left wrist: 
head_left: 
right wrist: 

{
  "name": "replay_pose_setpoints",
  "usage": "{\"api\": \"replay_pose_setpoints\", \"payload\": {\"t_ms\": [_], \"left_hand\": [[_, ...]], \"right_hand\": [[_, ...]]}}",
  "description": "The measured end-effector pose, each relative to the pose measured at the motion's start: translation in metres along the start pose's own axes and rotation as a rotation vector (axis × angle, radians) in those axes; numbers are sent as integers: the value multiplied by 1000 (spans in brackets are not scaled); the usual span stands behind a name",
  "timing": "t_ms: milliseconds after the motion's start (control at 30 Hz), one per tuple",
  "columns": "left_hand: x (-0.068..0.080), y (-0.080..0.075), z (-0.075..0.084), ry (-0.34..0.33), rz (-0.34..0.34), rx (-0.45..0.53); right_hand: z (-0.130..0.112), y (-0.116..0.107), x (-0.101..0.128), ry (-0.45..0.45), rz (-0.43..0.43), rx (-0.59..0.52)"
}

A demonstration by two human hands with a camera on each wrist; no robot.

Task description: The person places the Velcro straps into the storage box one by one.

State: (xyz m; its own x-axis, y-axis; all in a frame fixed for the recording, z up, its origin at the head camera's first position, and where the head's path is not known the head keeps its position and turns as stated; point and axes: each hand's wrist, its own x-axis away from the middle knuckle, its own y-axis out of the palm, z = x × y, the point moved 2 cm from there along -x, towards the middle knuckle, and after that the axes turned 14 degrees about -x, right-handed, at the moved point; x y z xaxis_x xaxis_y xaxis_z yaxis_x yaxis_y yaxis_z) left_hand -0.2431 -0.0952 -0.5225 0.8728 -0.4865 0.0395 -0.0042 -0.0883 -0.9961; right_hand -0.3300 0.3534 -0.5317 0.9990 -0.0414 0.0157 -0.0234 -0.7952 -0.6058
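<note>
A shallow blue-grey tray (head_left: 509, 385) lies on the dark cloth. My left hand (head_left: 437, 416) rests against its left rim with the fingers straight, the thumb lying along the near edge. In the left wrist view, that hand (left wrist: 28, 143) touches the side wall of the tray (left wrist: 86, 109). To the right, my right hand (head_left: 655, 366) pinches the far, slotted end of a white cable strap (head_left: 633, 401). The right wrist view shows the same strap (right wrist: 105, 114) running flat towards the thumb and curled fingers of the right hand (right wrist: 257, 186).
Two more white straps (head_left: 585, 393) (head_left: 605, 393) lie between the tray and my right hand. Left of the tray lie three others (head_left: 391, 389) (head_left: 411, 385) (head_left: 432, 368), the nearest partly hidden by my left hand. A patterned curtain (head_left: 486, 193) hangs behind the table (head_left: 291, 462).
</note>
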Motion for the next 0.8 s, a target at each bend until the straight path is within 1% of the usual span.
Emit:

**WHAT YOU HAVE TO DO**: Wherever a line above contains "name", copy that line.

**EXERCISE SOLUTION**:
  "name": "replay_pose_setpoints",
  "description": "The measured end-effector pose, each relative to the pose measured at the motion's start: translation in metres along the start pose's own axes and rotation as a rotation vector (axis × angle, radians) in those axes; numbers are sent as integers: the value multiplied by 1000 (spans in brackets are not scaled); the usual span stands behind a name",

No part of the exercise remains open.